Dear Spiritual Seeker,
There’s a story about the Buddha - that shortly after his enlightenment, he was met on the road by a man who was clearly awestruck by the Buddha’s peaceful radiance.
Assuming that he was some kind of celestial being, the man asked him, “Are you a god?” The Buddha replied “No.” The man tried several other guesses, but each time the Buddha said “No.”
Finally, the man asked, “Well, what are you?”
The Buddha replied simply, “I am awake.”
For spiritual seekers like you and I, we are walking the path of awakening. But what does it mean to be truly awake? If waking up means to discover a perfect peace and a perfect love within ourselves, we may feel ourselves a long way off from perfection. Our lives, both personally and collectively, might feel more chaotic and uncertain than ever before.
How do we find enlightenment in the middle of such a mess?
The truth is: the only place to find enlightenment is in the middle of a mess. Waking up doesn’t mean we stop being human beings living complicated lives on a very complicated planet. It’s not about blocking out our emotions, never being angry or depressed, or being oblivious to the problems of the world.
In the Zen tradition, a buddha that feels nothing, thinks nothing, and experiences nothing is called a “stone buddha” - like the buddha statue sitting in my backyard garden. In fact, I have buddha statues all over my house and I treat each of them with reverence - but our goal is not to become like a statue.
It is to become fully human & fully awake.
These two states - human & awake - are not in conflict with one another. On the contrary, they are complimentary states of being.
When you are experiencing heavy waves of emotion, when you feel confused or lost, you have not failed at being a spiritual person. You have not suddenly become a failure at spirituality simply because the messiness of life came knocking at your door.
The wise spiritual traditions of the world remind us that “messiness” - in the form of change, uncertainty, suffering - is part of the fabric of the reality we find ourselves in.
Taoism teaches us, of course, about yin & yang - the ever-alternating, ever-balancing energies of light & dark, joy & pain, fortune & misfortune. The wise person doesn’t plant their feet on one side of that equation and demand to stay forever in the light, in joy, in good fortune. Instead, the person living in accordance with the Tao walks the fine line balanced between yin & yang, accepting all as it comes, at peace within themselves.

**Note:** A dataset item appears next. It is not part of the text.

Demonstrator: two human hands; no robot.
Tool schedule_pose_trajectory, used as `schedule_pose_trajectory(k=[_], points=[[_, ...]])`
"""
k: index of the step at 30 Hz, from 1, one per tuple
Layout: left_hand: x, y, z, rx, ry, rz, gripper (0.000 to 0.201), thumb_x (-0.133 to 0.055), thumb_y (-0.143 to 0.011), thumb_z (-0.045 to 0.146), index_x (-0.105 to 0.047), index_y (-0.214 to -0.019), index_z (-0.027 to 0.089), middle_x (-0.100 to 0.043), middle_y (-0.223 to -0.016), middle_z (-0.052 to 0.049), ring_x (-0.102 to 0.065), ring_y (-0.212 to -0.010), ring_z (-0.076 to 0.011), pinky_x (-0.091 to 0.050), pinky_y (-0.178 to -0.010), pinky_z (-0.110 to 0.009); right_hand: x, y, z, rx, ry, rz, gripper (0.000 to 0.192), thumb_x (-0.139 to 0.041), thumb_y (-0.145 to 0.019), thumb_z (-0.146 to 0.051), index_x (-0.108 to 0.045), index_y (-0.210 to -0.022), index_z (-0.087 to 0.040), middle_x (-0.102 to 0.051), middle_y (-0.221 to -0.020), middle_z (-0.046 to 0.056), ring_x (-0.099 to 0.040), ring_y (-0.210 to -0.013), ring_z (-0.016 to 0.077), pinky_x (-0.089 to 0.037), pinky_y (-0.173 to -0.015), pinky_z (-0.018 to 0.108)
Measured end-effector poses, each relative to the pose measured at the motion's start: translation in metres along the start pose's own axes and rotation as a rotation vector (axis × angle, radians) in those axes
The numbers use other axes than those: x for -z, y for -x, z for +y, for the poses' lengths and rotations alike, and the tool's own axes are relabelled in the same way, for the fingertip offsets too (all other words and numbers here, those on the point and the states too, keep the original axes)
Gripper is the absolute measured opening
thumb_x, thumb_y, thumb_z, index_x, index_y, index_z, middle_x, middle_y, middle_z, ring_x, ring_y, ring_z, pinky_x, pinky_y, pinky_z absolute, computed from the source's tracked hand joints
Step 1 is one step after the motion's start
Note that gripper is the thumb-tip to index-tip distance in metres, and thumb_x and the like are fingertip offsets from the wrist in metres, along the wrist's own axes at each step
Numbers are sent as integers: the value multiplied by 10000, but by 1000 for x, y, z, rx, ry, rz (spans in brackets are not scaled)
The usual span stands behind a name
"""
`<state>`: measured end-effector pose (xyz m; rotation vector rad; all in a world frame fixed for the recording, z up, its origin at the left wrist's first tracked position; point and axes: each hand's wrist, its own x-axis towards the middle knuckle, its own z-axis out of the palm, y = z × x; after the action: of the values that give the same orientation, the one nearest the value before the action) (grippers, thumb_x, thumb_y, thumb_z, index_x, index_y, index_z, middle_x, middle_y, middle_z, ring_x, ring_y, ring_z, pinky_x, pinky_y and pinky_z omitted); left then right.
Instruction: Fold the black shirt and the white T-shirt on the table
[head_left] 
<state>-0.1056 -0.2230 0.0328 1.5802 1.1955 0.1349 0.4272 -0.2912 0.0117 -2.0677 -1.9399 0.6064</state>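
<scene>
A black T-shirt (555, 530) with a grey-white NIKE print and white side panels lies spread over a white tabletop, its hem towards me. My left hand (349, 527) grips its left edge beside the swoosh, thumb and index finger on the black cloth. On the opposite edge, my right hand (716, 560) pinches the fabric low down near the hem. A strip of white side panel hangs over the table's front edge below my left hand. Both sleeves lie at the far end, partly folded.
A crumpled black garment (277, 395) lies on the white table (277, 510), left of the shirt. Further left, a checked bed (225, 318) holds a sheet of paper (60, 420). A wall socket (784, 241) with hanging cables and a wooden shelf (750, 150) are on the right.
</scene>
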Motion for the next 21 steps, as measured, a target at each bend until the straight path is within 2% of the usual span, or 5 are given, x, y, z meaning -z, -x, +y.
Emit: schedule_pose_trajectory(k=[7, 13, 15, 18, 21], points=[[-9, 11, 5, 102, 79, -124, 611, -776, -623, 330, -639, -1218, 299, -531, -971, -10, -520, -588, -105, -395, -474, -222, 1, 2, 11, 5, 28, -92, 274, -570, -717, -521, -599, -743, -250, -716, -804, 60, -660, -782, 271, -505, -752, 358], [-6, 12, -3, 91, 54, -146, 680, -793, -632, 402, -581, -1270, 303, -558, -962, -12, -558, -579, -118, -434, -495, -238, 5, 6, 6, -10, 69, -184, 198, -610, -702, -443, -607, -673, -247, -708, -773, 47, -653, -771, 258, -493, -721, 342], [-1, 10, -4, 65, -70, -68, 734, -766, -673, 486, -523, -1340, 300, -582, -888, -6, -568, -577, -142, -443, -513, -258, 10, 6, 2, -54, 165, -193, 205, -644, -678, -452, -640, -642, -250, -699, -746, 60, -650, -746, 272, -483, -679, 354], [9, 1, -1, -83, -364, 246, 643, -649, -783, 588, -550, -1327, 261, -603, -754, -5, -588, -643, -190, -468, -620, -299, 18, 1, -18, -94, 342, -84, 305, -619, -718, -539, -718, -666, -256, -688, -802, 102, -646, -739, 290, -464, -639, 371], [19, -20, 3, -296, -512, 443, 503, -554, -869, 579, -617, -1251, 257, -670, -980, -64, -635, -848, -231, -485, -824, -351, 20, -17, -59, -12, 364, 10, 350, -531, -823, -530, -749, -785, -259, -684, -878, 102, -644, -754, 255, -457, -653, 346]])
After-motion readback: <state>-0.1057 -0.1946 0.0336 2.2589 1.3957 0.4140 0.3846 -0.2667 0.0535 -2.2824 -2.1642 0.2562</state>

Our inner peace doesn’t grow from the assurance that everything is always going to work out in our favor, that we will never suffer, that we have transcended all forms of messiness. True peace arrives when we realize we have within ourselves the capacity of a buddha to move through all forms of messiness with grace - with kindness to ourselves and others, with the wisdom that no matter how intense the suffering feels, it too shall pass.
This grace, kindness, and wisdom actually give us permission to feel what we’re feeling - without shame, without the fear that it will overwhelm us.
That moment, when we can be fully with what is - without judgment, without fear, but greeting it with grace - that moment is a taste of being fully human & fully awake.
So you do not have to wait for the messiness of life to disappear before you wake up. In fact, if that is what you’re waiting for, you’ll be waiting for a long time. But enlightenment is not some far-off event in the future. Enlightenment is right here, now, in this moment, when we greet our life fully, just as it is.